● Problem: What is needed is an exact copy of the records below, without the pictures.

..........

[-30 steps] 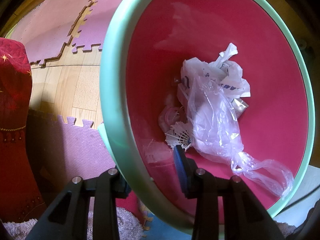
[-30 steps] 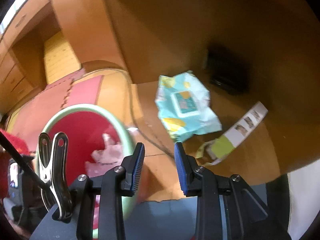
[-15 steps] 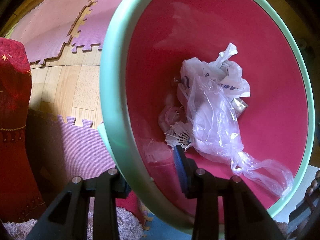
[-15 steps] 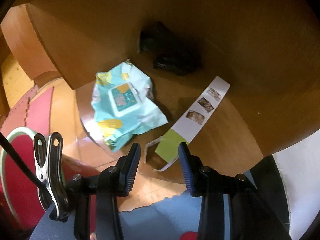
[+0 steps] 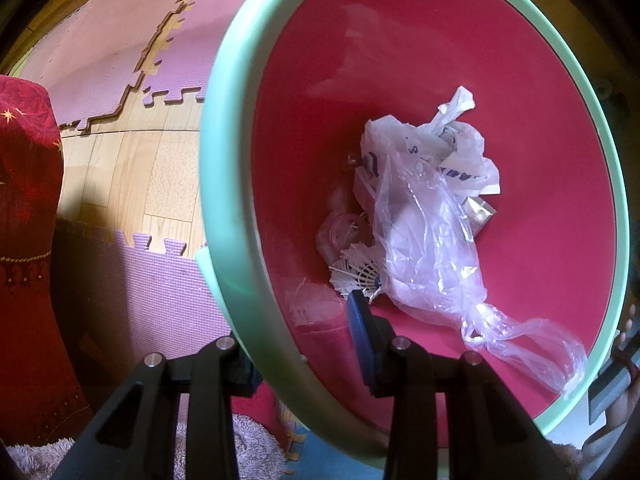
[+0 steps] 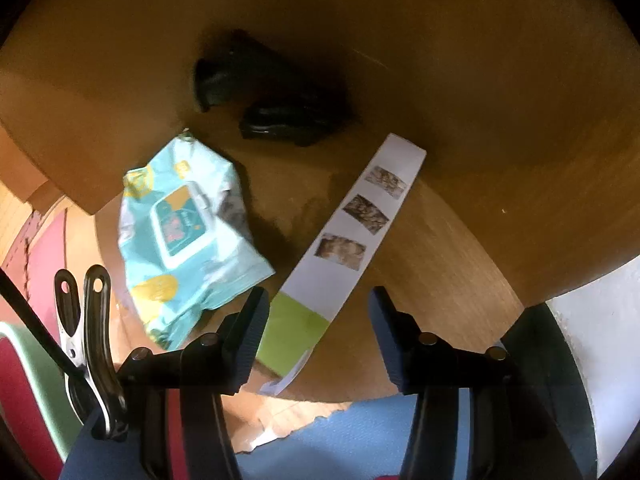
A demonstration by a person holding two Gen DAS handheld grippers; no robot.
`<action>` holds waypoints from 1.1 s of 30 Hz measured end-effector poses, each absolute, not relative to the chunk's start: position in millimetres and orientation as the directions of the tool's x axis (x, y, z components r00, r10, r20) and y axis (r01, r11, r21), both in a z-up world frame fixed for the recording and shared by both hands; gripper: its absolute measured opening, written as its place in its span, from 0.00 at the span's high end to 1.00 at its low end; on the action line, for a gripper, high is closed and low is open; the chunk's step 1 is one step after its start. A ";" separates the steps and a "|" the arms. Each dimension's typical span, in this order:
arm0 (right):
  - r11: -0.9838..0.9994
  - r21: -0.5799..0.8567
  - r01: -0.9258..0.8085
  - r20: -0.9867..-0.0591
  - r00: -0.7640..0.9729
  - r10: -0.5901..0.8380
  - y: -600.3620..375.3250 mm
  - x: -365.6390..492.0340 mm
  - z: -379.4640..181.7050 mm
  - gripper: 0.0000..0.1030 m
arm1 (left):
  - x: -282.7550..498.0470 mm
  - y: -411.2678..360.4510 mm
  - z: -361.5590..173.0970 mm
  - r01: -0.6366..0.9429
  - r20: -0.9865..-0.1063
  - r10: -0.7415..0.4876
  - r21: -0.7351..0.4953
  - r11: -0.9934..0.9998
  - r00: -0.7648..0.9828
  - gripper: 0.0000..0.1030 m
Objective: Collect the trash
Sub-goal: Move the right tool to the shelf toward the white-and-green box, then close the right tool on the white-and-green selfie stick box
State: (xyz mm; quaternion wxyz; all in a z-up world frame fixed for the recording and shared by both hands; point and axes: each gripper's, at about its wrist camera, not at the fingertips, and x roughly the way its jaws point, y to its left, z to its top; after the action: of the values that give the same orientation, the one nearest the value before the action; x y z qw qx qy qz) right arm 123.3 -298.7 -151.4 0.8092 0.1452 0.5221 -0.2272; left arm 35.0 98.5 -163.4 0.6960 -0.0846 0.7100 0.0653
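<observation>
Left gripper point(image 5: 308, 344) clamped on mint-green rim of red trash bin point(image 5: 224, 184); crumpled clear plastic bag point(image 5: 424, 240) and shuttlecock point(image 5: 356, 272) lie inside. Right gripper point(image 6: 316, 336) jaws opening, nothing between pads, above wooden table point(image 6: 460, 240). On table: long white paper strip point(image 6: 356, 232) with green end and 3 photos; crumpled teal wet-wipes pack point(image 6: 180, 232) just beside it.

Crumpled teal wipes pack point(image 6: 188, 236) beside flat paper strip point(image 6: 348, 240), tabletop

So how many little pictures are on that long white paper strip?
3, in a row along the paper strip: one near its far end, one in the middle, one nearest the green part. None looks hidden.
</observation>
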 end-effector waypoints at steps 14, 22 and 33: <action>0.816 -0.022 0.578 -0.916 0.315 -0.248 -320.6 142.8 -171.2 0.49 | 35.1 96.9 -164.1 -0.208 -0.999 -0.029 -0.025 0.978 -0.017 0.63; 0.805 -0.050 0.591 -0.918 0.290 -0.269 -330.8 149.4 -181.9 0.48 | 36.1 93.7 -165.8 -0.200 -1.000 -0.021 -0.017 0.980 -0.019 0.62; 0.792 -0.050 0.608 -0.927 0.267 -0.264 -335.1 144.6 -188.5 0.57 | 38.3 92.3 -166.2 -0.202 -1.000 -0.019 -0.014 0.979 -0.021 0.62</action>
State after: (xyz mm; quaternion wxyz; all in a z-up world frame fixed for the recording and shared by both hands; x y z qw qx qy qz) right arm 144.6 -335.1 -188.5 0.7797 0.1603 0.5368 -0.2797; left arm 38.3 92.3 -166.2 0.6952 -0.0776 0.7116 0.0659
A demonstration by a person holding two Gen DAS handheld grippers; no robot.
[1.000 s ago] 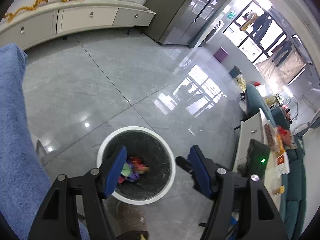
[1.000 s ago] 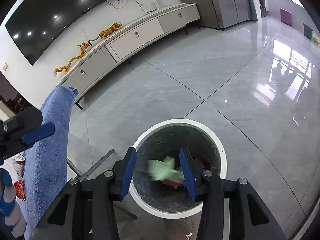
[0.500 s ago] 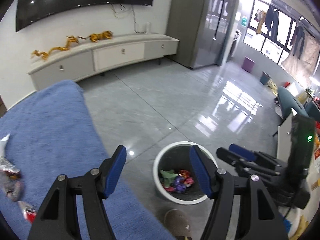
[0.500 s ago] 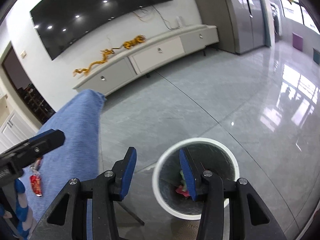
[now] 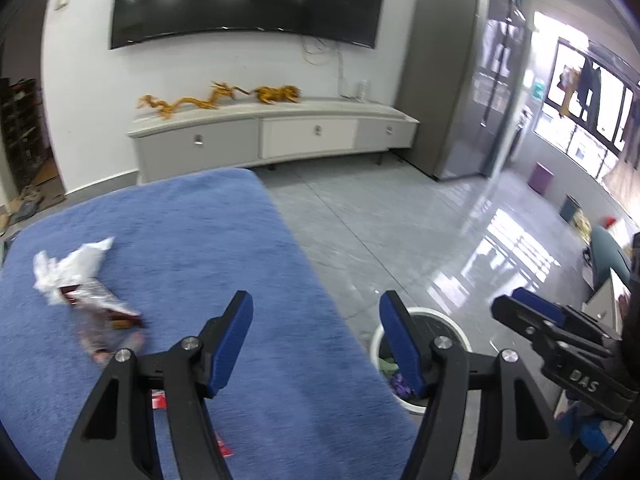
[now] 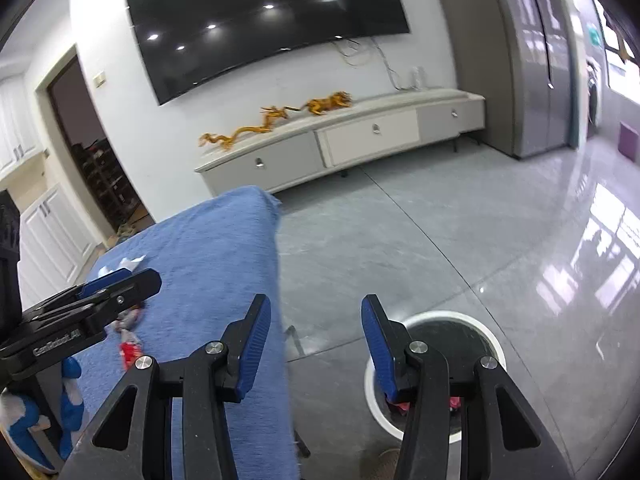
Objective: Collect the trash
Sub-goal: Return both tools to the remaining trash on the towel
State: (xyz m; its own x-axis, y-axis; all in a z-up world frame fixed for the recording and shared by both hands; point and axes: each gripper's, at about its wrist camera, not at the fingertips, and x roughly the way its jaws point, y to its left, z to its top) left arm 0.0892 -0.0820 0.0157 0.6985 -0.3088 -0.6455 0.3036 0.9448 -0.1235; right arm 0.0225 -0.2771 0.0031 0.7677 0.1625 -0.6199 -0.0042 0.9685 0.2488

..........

● Reply:
[-30 steps] 
[-30 steps] 
[-15 steps] 
[-15 steps] 
[+0 steps] 
[+0 steps] 
A demonstration by a person holding two Gen DAS handheld grippers; no robot.
`<action>` holds waypoints from 1.1 s of 30 Hz measured end-effector poses, each absolute, not relative to the chunk's start: position in millimetres and orientation as the directions of the tool's x axis (x, y, z components r00, r10, r20) and y axis (r01, r11, r21), both in a z-up world frame fixed for the recording and shared by both hands; gripper: its absolute measured opening, written as its place in its span, from 0.00 at the span's high end to 1.00 at its low end; on the action line, for a gripper, high is closed and low is open; the chunk's step 1 is one step after its start. A ";" separates the steps and a "|" the arms. Each dimension's typical span, in this order:
arm0 (right):
  - r11: -0.9838..0.9994
  - r21: -0.5799..0.8567
  - r01: -0.9258..0.8085
  - r20: -0.9867..-0.0591
  - r00: -0.7640..0.9729
  - r10: -0.5901..0.8380
  - y: -600.3620..375.3250 mm
  - x: -365.6390..492.0340 mm
  - z: -379.4640..181.7050 mm
  - gripper: 0.0000..0.1030 m
arm1 (left):
  - x: -282.7550..498.0470 mm
  - y: -411.2678..360.4510 mm
  - z: -361.5590..173.0970 mm
  - r01: -0.6366..0.9429
  - r20: -0.9865..-0.1063
  - r10: -0.7415..0.4876
  - r21: -0.7351..0.4953
  - r11: -0.9934..0.9998
  - r00: -0.7648..0.9828
  - gripper: 0.0000..0.1030 m
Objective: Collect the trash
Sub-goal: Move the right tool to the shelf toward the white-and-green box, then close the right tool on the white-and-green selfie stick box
State: (xyz mm; quaternion wxyz; all in a z-up world frame fixed for the recording and shared by both hands; point and axes: each gripper's, at about its wrist camera, not at the fingertips, and x roughly the way its jaws point, y to its left, z to its top; after the action: of the values that give the same orientation, the one nearest the value before the action; x y z qw qx qy qz) right arm 123.3 -298.7 -151.4 0.8092 0.1452 0.5221 -0.2272; left arm 35.0 98.5 -163.4 0.6960 -0.0846 0.7100 0.0653
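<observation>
Left gripper point(image 5: 308, 344) clamped on mint-green rim of red trash bin point(image 5: 224, 184); crumpled clear plastic bag point(image 5: 424, 240) and shuttlecock point(image 5: 356, 272) lie inside. Right gripper point(image 6: 316, 336) jaws opening, nothing between pads, above wooden table point(image 6: 460, 240). On table: long white paper strip point(image 6: 356, 232) with green end and 3 photos; crumpled teal wet-wipes pack point(image 6: 180, 232) just beside it.

Crumpled teal wipes pack point(image 6: 188, 236) beside flat paper strip point(image 6: 348, 240), tabletop

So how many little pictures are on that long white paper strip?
3, in a row along the paper strip: one near its far end, one in the middle, one nearest the green part. None looks hidden.
</observation>
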 end-effector waypoints at steps 14, 22 and 33: <action>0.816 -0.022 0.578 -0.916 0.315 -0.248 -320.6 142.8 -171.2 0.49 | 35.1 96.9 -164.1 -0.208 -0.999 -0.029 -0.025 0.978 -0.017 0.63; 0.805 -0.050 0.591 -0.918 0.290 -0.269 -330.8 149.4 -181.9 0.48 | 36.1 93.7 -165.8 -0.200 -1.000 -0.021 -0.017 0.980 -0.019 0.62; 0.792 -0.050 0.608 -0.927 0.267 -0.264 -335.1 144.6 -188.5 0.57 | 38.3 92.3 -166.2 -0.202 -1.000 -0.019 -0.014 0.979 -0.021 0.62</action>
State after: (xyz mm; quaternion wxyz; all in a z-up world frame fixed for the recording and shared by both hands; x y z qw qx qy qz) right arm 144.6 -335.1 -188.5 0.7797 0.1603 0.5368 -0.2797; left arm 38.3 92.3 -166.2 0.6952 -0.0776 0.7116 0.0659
A demonstration by a person holding two Gen DAS handheld grippers; no robot.
[1.000 s ago] 
[1.000 s ago] 
[0.500 s ago] 
[0.500 s ago] 
[now] 
[now] 
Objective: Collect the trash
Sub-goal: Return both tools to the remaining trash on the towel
State: (xyz m; its own x-axis, y-axis; all in a z-up world frame fixed for the recording and shared by both hands; point and axes: each gripper's, at about its wrist camera, not at the fingertips, and x roughly the way its jaws point, y to its left, z to its top) left arm 0.0892 -0.0820 0.0157 0.6985 -0.3088 -0.6455 0.3036 0.9448 -0.1235; right arm 0.0225 -0.2771 0.0031 0.7677 0.1625 -0.6199 -0.0042 0.9685 0.2488

No part of the answer remains open.